Instructions to follow: Where the listing shows an image, skip it and output all other material unchanged.
___ Data ___
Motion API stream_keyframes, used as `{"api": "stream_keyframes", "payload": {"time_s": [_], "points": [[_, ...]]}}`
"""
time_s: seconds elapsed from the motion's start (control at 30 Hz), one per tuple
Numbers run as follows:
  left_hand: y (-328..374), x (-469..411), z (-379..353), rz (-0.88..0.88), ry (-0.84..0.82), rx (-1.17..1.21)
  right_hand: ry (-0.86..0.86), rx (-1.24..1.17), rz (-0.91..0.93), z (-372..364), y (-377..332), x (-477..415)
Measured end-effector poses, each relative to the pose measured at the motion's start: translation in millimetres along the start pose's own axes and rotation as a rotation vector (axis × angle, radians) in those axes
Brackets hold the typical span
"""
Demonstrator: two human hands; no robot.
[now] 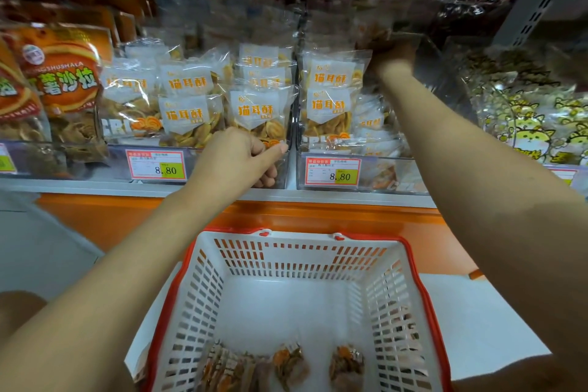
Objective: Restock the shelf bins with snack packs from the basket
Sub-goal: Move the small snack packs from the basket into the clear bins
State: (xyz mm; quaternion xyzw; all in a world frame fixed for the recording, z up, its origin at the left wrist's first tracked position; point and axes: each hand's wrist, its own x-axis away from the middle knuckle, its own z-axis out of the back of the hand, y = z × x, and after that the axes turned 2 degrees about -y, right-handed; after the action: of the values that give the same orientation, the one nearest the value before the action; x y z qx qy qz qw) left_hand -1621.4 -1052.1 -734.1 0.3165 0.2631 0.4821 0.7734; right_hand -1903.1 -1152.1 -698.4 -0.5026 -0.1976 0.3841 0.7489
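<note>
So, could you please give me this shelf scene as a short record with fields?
left hand: grips the front wall of the left bin
right hand: raised at the back of the right bin; grip blurred
snack packs: white-labelled, standing in both bins
basket: white, red-rimmed, loose packs at its near end
price tags: 8.80 on both bins

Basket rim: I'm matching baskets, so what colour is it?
Red. The basket rim shows best in the head view.
</note>
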Motion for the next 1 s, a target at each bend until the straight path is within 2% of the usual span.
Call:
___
Exercise solution:
Motion API stream_keyframes, used as `{"api": "stream_keyframes", "payload": {"time_s": [_], "points": [[_, ...]]}}`
"""
time_s: seconds elapsed from the motion's start (control at 30 Hz), one per tuple
Numbers run as follows:
  left_hand: y (-328..374), x (-469..411), z (-379..353), rz (-0.88..0.88), ry (-0.84..0.82), rx (-1.17..1.21)
  right_hand: ry (-0.86..0.86), rx (-1.24..1.17), rz (-0.91..0.93), z (-372..364), y (-377..332), x (-477..415)
Measured end-effector poses, each relative to the pose measured at the motion's start: translation in millimetres along the start pose's own axes and rotation as a rotation vector (axis × angle, radians) in those axes
Brackets hold the typical span
"""
Demonstrator: two human hands; no robot.
[now] 
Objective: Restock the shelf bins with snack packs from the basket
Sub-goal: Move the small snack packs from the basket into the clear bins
State: (xyz mm; quaternion xyzw; all in a world frame fixed for the recording, z up, its origin at the left wrist's first tracked position; point and axes: each hand's wrist, its own x-axis away from the middle knuckle, its own z-axis out of the back of the hand, y = z × x, and after that the axes turned 2 degrees about -y, right-handed; after the action: of the values that give the same orientation, the one nearest the value before the action; x y z qx qy qz qw) left_hand -1621.4 -1052.1 -734.1 0.3165 0.2631 0.4821 0.7734; right_hand -1903.1 -1152.1 -698.4 -0.5026 -0.1976 0.3841 0.7489
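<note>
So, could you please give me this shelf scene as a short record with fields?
left hand: grips the front wall of the left bin
right hand: raised at the back of the right bin; grip blurred
snack packs: white-labelled, standing in both bins
basket: white, red-rimmed, loose packs at its near end
price tags: 8.80 on both bins

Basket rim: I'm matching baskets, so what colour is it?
Red. The basket rim shows best in the head view.
</note>
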Motion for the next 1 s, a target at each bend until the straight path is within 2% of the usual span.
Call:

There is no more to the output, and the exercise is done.